Video of the incident provided by Cruise and viewed by the Guardian shows three Cruise vehicles, along with other cars, near the scene as first responders are arriving. Two autonomous vehicles leave the area – one continues up the street, away from first responders, where it briefly pauses before continuing on.

A stalled Cruise vehicle remained on scene with cars – including an ambulance –passing in the lane to the right of the vehicle. The ambulance assisting the victim did not pass to the right of the vehicle and instead drove on its left side.

The patient died 20 to 30 minutes after reaching the hospital, according to the fire department’s report.

Testo noted that the patient’s death was caused by a human driver, and pointed to the company’s safety record.
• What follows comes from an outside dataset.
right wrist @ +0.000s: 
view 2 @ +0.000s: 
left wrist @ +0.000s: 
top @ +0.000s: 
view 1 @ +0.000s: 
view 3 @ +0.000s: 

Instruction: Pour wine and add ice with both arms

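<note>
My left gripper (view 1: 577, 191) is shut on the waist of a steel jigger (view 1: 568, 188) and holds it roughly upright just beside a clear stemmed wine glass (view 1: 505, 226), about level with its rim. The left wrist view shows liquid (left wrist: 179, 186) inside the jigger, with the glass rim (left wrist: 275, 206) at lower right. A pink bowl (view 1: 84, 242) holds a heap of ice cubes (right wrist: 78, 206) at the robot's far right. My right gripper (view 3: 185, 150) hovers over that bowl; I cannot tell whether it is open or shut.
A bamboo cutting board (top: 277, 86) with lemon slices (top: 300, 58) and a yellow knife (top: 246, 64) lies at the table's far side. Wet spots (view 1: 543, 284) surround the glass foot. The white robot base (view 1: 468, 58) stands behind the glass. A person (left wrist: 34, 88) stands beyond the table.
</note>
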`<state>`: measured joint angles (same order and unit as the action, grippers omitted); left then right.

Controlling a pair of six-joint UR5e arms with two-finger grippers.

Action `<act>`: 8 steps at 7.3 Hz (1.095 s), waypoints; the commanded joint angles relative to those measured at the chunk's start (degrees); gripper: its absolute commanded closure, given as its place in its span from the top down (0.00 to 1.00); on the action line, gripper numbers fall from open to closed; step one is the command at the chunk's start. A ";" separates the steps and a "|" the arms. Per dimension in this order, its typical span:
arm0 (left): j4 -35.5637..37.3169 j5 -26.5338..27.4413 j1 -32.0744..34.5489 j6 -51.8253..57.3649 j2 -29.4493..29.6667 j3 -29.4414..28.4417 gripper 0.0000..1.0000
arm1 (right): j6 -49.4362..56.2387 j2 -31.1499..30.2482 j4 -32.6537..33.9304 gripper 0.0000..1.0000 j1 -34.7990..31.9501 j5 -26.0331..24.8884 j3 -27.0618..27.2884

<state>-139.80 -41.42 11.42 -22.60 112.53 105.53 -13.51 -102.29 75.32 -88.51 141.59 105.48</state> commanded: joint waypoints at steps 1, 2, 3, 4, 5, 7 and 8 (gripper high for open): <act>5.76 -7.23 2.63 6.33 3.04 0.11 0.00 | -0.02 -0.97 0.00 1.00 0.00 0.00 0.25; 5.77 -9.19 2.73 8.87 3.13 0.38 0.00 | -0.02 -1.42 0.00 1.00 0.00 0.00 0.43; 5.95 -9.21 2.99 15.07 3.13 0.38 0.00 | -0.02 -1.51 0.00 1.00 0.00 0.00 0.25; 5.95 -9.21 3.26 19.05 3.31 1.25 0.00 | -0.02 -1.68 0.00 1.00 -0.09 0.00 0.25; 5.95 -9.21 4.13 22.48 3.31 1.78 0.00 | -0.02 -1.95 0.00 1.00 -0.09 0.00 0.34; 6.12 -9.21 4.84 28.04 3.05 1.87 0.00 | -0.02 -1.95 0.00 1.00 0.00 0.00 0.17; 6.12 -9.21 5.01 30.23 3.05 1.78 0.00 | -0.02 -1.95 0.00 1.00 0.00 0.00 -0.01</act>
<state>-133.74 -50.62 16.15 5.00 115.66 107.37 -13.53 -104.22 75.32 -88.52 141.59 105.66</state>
“During the course of more than 3 million miles of fully autonomous driving in San Francisco we’ve seen an enormous number of emergency vehicles – more than 168,000 interactions just in the first seven months of this year alone,” she said in a statement. “Our technology is always improving, and we maintain an open line of communication with first responders to receive feedback and discuss specific incidents to improve our response.”

Last month, California regulators had allowed Cruise and the Google spinoff Waymo to expand and operate robotaxis throughout San Francisco at all hours. The companies had previously been operating a small fleet of vehicles without drivers during off-peak hours.

Just a week later, Cruise agreed to cut its robotaxi fleet in the city in half as authorities investigate two crashes.

Waymo and Cruise have disputed some accounts of the vehicles causing problems and argued the technology is safe and beneficial.